= Beginning of Section =

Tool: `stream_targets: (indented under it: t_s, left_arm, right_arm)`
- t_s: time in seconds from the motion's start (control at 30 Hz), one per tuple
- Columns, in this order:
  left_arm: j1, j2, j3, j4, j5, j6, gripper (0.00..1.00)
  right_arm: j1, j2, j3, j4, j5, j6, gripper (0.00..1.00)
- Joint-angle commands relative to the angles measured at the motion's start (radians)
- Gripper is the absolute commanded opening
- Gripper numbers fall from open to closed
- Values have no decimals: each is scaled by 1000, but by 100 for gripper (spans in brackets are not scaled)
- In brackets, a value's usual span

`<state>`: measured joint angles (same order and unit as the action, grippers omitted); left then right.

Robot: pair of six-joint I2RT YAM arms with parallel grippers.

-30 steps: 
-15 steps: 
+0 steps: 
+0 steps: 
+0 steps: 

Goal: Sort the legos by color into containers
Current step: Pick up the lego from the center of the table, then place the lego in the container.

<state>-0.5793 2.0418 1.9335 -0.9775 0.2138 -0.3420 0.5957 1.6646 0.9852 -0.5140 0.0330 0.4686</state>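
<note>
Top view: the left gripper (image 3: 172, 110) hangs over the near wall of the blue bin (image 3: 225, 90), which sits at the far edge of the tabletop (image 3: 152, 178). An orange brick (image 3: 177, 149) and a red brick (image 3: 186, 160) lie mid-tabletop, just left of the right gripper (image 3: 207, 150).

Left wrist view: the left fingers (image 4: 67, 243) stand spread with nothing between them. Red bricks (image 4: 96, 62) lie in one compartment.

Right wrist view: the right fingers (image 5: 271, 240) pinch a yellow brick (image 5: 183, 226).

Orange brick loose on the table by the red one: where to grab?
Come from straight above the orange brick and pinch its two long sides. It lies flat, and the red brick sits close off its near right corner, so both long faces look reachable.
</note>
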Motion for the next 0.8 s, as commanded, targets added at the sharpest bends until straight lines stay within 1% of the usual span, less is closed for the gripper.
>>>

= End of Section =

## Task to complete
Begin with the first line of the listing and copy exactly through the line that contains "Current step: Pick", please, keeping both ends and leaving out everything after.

## Completed exercise
Tool: `stream_targets: (indented under it: t_s, left_arm, right_arm)`
- t_s: time in seconds from the motion's start (control at 30 Hz), one per tuple
- Columns, in this order:
  left_arm: j1, j2, j3, j4, j5, j6, gripper (0.00..1.00)
  right_arm: j1, j2, j3, j4, j5, j6, gripper (0.00..1.00)
- Joint-angle commands relative to the angles measured at the motion's start (radians)
- Gripper is the absolute commanded opening
- Gripper numbers fall from open to closed
- Values have no decimals: each is scaled by 1000, but by 100 for gripper (spans in brackets are not scaled)
- In brackets, a value's usual span

`<state>`: measured joint angles (same order and unit as the action, grippers omitted); left then right.

Robot: pair of six-joint I2RT YAM arms with parallel grippers.

-30 steps: 
-15 steps: 
+0 steps: 
+0 steps: 
+0 steps: 

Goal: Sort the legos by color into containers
Current step: Pick up the lego from the center of the table, then place the lego in the container.

The given output is complete.